Here’s the shot with some basic color correction, setting the pedestal, gamma and gain using Magic Bullet Looks:

The plant looks a bit down to me. At the time it looked okay but now… it needs a little pop. Initially I tried using Looks’ spot exposure adjustment, creating a round feathered pool of increased exposure around the plant, but that just didn’t look right. Instead I decided to use a “negative ND grad.”

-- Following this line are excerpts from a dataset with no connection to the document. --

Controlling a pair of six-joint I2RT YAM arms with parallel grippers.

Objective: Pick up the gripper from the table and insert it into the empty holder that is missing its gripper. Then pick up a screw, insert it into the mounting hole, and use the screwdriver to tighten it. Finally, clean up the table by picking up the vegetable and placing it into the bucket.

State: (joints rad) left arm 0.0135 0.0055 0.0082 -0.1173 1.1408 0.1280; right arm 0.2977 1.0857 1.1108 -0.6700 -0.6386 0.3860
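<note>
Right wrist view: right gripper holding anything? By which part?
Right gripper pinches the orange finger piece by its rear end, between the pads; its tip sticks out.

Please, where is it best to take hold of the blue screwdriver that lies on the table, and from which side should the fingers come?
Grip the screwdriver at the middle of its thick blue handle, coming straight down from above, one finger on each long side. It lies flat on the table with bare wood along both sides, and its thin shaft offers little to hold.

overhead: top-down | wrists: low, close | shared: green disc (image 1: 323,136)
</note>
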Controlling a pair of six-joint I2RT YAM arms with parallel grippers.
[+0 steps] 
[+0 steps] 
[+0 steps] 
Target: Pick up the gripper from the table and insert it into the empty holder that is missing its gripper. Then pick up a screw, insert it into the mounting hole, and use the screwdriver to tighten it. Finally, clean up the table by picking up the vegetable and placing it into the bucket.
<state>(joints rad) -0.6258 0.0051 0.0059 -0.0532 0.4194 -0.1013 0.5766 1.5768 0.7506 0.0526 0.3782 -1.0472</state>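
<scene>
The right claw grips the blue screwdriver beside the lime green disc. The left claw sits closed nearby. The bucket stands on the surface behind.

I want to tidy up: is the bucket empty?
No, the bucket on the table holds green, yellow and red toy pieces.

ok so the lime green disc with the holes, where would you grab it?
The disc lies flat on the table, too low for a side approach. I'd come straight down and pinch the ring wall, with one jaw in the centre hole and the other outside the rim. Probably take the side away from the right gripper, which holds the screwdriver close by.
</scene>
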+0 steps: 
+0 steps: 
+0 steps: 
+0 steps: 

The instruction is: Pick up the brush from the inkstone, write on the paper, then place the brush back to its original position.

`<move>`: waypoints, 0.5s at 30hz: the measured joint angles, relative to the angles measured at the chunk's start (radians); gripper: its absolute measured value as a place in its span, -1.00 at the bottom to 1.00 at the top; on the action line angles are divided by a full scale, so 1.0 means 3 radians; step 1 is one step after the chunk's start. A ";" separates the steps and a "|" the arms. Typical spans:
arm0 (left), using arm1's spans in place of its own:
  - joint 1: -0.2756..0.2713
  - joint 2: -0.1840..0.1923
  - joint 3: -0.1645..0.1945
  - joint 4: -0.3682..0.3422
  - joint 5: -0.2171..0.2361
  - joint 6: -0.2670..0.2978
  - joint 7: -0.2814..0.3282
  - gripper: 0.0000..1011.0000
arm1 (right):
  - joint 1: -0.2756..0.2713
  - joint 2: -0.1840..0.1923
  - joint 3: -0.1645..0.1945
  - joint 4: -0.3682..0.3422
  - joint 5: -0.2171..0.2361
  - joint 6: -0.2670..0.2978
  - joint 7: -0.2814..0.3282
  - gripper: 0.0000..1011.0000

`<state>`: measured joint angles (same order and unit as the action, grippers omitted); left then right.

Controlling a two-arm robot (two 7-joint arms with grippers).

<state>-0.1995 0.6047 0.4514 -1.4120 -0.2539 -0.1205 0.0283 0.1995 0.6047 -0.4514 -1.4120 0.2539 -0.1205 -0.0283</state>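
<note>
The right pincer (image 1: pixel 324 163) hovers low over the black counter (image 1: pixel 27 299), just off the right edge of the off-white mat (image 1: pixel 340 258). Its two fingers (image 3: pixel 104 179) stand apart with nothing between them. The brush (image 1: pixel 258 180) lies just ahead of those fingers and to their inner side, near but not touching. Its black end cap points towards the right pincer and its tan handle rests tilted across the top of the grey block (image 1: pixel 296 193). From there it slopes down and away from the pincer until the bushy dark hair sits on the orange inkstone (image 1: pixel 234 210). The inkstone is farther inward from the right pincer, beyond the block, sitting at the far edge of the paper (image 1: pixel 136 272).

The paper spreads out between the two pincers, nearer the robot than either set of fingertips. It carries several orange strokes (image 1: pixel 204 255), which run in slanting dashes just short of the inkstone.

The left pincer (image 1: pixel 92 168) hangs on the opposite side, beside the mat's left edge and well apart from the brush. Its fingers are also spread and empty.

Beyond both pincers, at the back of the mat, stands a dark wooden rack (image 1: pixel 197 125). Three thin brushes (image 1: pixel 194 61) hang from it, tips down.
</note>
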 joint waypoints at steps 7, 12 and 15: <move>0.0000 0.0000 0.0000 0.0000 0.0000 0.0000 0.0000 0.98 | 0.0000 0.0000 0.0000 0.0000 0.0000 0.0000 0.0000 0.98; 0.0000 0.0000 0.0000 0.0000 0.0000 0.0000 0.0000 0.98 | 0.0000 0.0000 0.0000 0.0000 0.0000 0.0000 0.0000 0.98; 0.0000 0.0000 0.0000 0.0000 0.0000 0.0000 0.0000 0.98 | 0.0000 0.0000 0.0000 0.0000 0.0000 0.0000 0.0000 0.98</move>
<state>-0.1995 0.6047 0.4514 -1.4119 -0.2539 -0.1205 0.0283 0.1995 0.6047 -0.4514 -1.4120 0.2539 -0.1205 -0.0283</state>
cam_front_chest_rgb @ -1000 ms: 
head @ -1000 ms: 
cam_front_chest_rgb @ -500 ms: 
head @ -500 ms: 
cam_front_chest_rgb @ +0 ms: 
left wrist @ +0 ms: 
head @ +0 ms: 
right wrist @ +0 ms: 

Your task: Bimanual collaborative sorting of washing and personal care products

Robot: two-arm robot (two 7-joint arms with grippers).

An ND grad knocks down the exposure in half of the frame and then blends back to normal exposure in the other half. If you look at an ND grad the top, or one side, will look dark and the bottom, or opposite side, will appear clear. The dark feathers to clear in the middle of the filter to hide the area of transition. Magic Bullet Looks has a digital ND grad that emulates this affect as long as nothing in the affected area is clipped. (Clipped highlights turn gray when darkened and look very much like dark clipped highlights--or, in film terms, “a mistake”.) In this case, though, I wanted to do the opposite: I wanted to increase exposure in one part of the frame and have a transition to normal exposure in the rest. So I set the digital grad in Magic Bullet Looks so that it darkened the left side of the frame… and then I entered a negative value for the grad. That lightened up the area I’d just darkened:

This worked very nicely. The effect is completely hidden.

One other trick: the beam in the ceiling in the background on the far right was really bright due to reflected sunlight from outside, so I used a polarizing filter to reduce the shine and make it less bright.